## WHAT IS REQUIRED
Line by line, copy the entries exactly, excluding the pictures.

## INFORMATION PROVIDED
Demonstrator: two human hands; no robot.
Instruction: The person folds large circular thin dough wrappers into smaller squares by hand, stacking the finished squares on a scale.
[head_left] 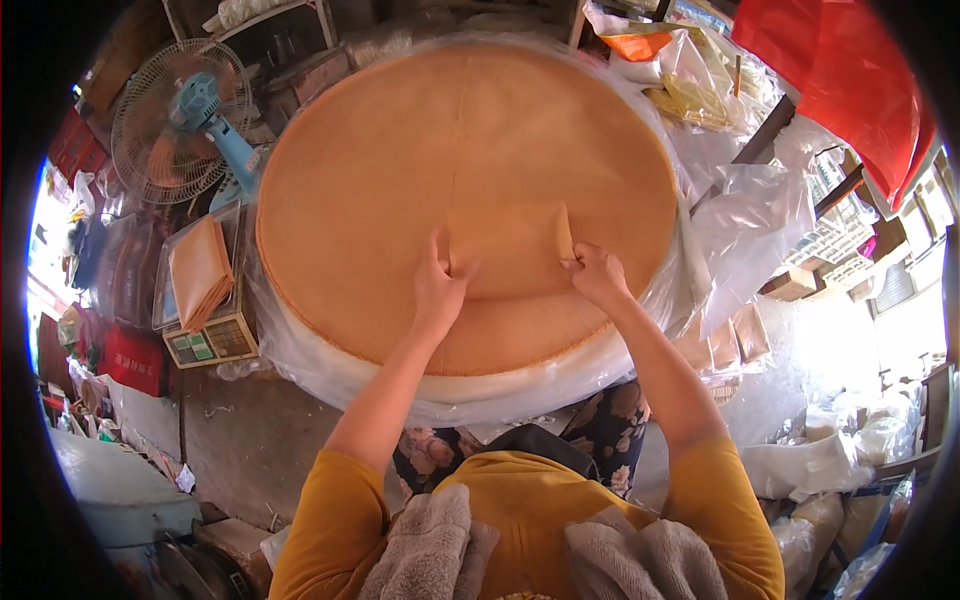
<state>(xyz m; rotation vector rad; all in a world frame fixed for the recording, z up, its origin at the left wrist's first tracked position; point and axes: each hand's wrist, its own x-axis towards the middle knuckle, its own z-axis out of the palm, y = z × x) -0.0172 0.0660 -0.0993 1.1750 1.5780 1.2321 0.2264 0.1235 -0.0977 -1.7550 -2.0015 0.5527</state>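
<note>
A large round orange sheet (465, 120) lies flat on a thick round pile with plastic round its rim. Near its front, a rectangular folded flap (508, 235) of the same thin material rests on top. At the flap’s left side, my left hand (440, 280) rests with its index finger stretched forward and thumb apart. My right hand (595, 270) pinches the flap’s right edge, where a corner stands slightly raised.
A blue fan (195, 100) stands at back left, above a tray of folded orange sheets (200, 260) on a box. Plastic bags (740, 230) and red plastic (830, 60) crowd the right. My legs (610, 435) are below the round pile’s front.
</note>
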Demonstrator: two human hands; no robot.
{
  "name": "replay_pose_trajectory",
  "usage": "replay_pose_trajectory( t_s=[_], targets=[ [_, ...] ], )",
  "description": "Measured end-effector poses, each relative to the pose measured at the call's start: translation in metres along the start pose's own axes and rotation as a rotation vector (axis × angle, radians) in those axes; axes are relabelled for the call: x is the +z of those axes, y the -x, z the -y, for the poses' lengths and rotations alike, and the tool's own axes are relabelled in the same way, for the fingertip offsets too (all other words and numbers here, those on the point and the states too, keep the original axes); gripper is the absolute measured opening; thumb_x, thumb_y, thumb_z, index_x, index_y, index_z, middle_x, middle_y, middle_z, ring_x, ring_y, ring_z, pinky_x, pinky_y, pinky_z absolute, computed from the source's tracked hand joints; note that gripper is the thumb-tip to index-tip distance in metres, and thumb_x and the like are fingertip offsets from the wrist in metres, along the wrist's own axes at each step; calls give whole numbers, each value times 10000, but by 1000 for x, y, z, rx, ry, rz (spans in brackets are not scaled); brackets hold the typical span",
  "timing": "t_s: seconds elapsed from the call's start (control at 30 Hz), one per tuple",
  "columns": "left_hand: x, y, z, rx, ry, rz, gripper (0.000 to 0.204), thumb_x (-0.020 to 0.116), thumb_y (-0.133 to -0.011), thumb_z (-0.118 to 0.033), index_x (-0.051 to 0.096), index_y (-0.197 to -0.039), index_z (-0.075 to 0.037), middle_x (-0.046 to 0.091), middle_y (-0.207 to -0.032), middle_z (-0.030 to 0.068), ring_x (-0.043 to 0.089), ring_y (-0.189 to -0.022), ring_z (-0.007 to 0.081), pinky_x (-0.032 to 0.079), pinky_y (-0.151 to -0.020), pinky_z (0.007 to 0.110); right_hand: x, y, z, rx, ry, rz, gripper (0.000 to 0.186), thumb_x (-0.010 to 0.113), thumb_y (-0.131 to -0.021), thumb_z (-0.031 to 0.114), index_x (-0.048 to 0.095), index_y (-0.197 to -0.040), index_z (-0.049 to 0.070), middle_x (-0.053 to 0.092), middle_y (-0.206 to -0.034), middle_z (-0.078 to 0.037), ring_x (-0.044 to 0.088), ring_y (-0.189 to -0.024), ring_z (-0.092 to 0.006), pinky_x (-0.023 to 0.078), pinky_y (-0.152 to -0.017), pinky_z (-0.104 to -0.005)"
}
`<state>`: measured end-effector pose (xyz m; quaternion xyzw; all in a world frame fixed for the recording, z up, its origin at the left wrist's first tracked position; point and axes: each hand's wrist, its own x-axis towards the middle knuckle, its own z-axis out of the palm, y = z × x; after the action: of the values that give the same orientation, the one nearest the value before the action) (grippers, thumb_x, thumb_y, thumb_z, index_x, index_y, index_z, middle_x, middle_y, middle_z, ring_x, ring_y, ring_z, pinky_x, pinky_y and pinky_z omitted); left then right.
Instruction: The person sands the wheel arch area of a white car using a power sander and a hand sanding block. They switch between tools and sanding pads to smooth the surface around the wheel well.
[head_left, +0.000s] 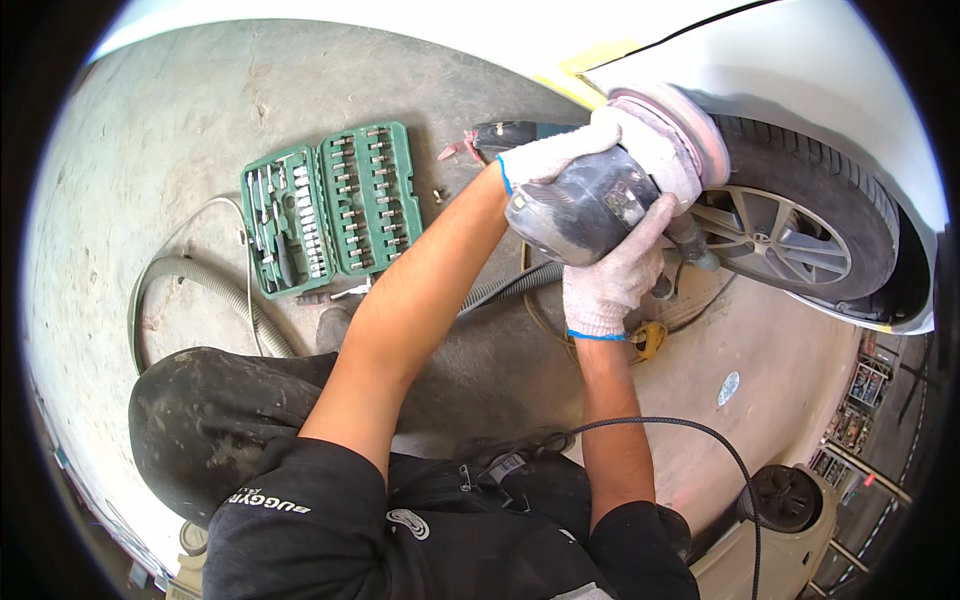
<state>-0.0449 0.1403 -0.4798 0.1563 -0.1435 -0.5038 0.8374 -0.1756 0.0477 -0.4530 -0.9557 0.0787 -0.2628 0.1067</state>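
A grey and black power sander (575, 205) with a round pink pad (700, 130) is held up at the side of a white car (790, 60), above its wheel (770, 240). My left hand (555, 152), in a white knit glove, grips the top of the sander's body. My right hand (615, 280), gloved the same way, is closed on the sander's lower side. Yellow masking tape (590, 65) lines part of the panel above. A second dark tool (500, 137) with red on its end lies partly hidden behind the sander.
An open green socket set (360, 135) lies on the concrete floor (200, 110). A ribbed grey hose (230, 305) and a yellow cable (648, 345) run along it. At the lower right stand a beige machine (800, 535) with a black top and metal racks (865, 390).
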Motion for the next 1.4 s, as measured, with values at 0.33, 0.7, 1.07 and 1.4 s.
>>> replay_pose_trajectory(
  t_s=[0.33, 0.7, 1.07, 1.4],
  targets=[
    [-32, 5, -15, 82, -158, -2, 751, 545, -926, -577, 411, -1438, -44, 522, -1384, 160, 515, -1265, 294, 411, -1078, 443, 8, -10, 14, -26, -18, 69, 1144, 853, -658, 206, 121, -1514, 1, 582, -1102, -305, 576, -974, -484, 436, -844, -544],
    [20, -2, -3, 106, -225, -81, 713, 598, -910, -547, 453, -1399, -48, 564, -1325, 156, 559, -1205, 273, 454, -1032, 419, -12, -11, -23, -124, -96, -48, 1167, 886, -630, 291, 175, -1514, 13, 598, -1112, -295, 600, -992, -463, 474, -817, -524],
    [10, 19, -19, 160, -233, -347, 800, 467, -926, -653, 406, -1430, -34, 542, -1357, 174, 561, -1203, 302, 467, -1023, 445, 17, -28, -13, -310, -18, -92, 1004, 806, -693, 326, 277, -1476, -12, 597, -931, -174, 584, -808, -380, 449, -735, -501],
    [67, 15, -21, 142, -127, -421, 743, 614, -895, -565, 453, -1387, -32, 584, -1283, 164, 591, -1141, 281, 494, -983, 429, -16, -40, -18, -256, -200, -234, 844, 726, -707, 226, 367, -1443, 24, 594, -848, -130, 591, -764, -336, 446, -725, -471]
  ],
)
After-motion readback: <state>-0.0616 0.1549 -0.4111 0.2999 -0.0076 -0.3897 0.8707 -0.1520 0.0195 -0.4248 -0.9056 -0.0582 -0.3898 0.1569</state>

## EXERCISE ANSWER
Demonstrator: two human hands; no robot.
Instruction: The person folds large circular thin dough wrappers into smaller squares by hand, stacking the finished squares on a scale.
[head_left] 
<state>(xyz m; rotation vector rad; all in a world frame fixed for the recording, z up, its origin at the left wrist's first tracked position; point and axes: each hand's wrist, its own x-axis towards the middle knuckle, its own z-axis out of the palm, y = z × x) -0.0172 0.0660 -0.0993 1.1750 1.5780 1.2321 0.2264 0.1235 -0.0977 -1.7550 -2.0015 0.5527</state>
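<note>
A large round orange sheet (465, 120) lies flat on a thick round pile with plastic round its rim. Near its front, a rectangular folded flap (508, 235) of the same thin material rests on top. At the flap’s left side, my left hand (440, 280) rests with its index finger stretched forward and thumb apart. My right hand (595, 270) pinches the flap’s right edge, where a corner stands slightly raised.
A blue fan (195, 100) stands at back left, above a tray of folded orange sheets (200, 260) on a box. Plastic bags (740, 230) and red plastic (830, 60) crowd the right. My legs (610, 435) are below the round pile’s front.
</note>
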Demonstrator: two human hands; no robot.
{
  "name": "replay_pose_trajectory",
  "usage": "replay_pose_trajectory( t_s=[_], targets=[ [_, ...] ], )",
  "description": "Measured end-effector poses, each relative to the pose measured at the call's start: translation in metres along the start pose's own axes and rotation as a rotation vector (axis × angle, radians) in those axes; axes are relabelled for the call: x is the +z of those axes, y the -x, z the -y, for the poses' lengths and rotations alike, and the tool's own axes are relabelled in the same way, for the fingertip offsets too (all other words and numbers here, those on the point and the states too, keep the original axes); gripper is the absolute measured opening; thumb_x, thumb_y, thumb_z, index_x, index_y, index_z, middle_x, middle_y, middle_z, ring_x, ring_y, ring_z, pinky_x, pinky_y, pinky_z absolute, computed from the source's tracked hand joints; note that gripper is the thumb-tip to index-tip distance in metres, and thumb_x and the like are fingertip offsets from the wrist in metres, along the wrist's own axes at each step; calls give whole numbers, each value times 10000, but by 1000 for x, y, z, rx, ry, rz (spans in brackets are not scaled); brackets hold the typical span",
  "timing": "t_s: seconds elapsed from the call's start (control at 30 Hz), one per tuple",
  "columns": "left_hand: x, y, z, rx, ry, rz, gripper (0.000 to 0.204), thumb_x (-0.020 to 0.116), thumb_y (-0.133 to -0.011), thumb_z (-0.118 to 0.033), index_x (-0.051 to 0.096), index_y (-0.197 to -0.039), index_z (-0.075 to 0.037), middle_x (-0.046 to 0.091), middle_y (-0.207 to -0.032), middle_z (-0.030 to 0.068), ring_x (-0.043 to 0.089), ring_y (-0.189 to -0.022), ring_z (-0.007 to 0.081), pinky_x (-0.032 to 0.079), pinky_y (-0.151 to -0.020), pinky_z (0.007 to 0.110); right_hand: x, y, z, rx, ry, rz, gripper (0.000 to 0.186), thumb_x (-0.010 to 0.113), thumb_y (-0.131 to -0.021), thumb_z (-0.031 to 0.114), index_x (-0.048 to 0.095), index_y (-0.197 to -0.040), index_z (-0.049 to 0.070), middle_x (-0.053 to 0.092), middle_y (-0.206 to -0.034), middle_z (-0.078 to 0.037), ring_x (-0.044 to 0.088), ring_y (-0.189 to -0.024), ring_z (-0.092 to 0.006), pinky_x (-0.023 to 0.078), pinky_y (-0.152 to -0.017), pinky_z (-0.104 to -0.005)"
}
`<state>`: measured end-effector pose (xyz m; quaternion xyzw; all in a world frame fixed for the recording, z up, its origin at the left wrist's first tracked position; point and axes: each hand's wrist, its own x-axis towards the middle knuckle, its own z-axis out of the palm, y = z × x; after the action: of the values that give the same orientation, the one nearest the value before the action) (grippers, thumb_x, thumb_y, thumb_z, index_x, index_y, index_z, middle_x, middle_y, middle_z, ring_x, ring_y, ring_z, pinky_x, pinky_y and pinky_z omitted); left then right.
Instruction: The person sands the wheel arch area of a white car using a power sander and a hand sanding block. They switch between tools and sanding pads to smooth the surface around the wheel well.
[head_left, +0.000s] 
<state>-0.0449 0.1403 -0.4798 0.1563 -0.1435 -0.5038 0.8374 -0.1756 0.0477 -0.4530 -0.9557 0.0787 -0.2628 0.1067</state>
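A grey and black power sander (575, 205) with a round pink pad (700, 130) is held up at the side of a white car (790, 60), above its wheel (770, 240). My left hand (555, 152), in a white knit glove, grips the top of the sander's body. My right hand (615, 280), gloved the same way, is closed on the sander's lower side. Yellow masking tape (590, 65) lines part of the panel above. A second dark tool (500, 137) with red on its end lies partly hidden behind the sander.
An open green socket set (360, 135) lies on the concrete floor (200, 110). A ribbed grey hose (230, 305) and a yellow cable (648, 345) run along it. At the lower right stand a beige machine (800, 535) with a black top and metal racks (865, 390).
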Motion for the next 1.4 s, as measured, with values at 0.33, 0.7, 1.07 and 1.4 s.
>>> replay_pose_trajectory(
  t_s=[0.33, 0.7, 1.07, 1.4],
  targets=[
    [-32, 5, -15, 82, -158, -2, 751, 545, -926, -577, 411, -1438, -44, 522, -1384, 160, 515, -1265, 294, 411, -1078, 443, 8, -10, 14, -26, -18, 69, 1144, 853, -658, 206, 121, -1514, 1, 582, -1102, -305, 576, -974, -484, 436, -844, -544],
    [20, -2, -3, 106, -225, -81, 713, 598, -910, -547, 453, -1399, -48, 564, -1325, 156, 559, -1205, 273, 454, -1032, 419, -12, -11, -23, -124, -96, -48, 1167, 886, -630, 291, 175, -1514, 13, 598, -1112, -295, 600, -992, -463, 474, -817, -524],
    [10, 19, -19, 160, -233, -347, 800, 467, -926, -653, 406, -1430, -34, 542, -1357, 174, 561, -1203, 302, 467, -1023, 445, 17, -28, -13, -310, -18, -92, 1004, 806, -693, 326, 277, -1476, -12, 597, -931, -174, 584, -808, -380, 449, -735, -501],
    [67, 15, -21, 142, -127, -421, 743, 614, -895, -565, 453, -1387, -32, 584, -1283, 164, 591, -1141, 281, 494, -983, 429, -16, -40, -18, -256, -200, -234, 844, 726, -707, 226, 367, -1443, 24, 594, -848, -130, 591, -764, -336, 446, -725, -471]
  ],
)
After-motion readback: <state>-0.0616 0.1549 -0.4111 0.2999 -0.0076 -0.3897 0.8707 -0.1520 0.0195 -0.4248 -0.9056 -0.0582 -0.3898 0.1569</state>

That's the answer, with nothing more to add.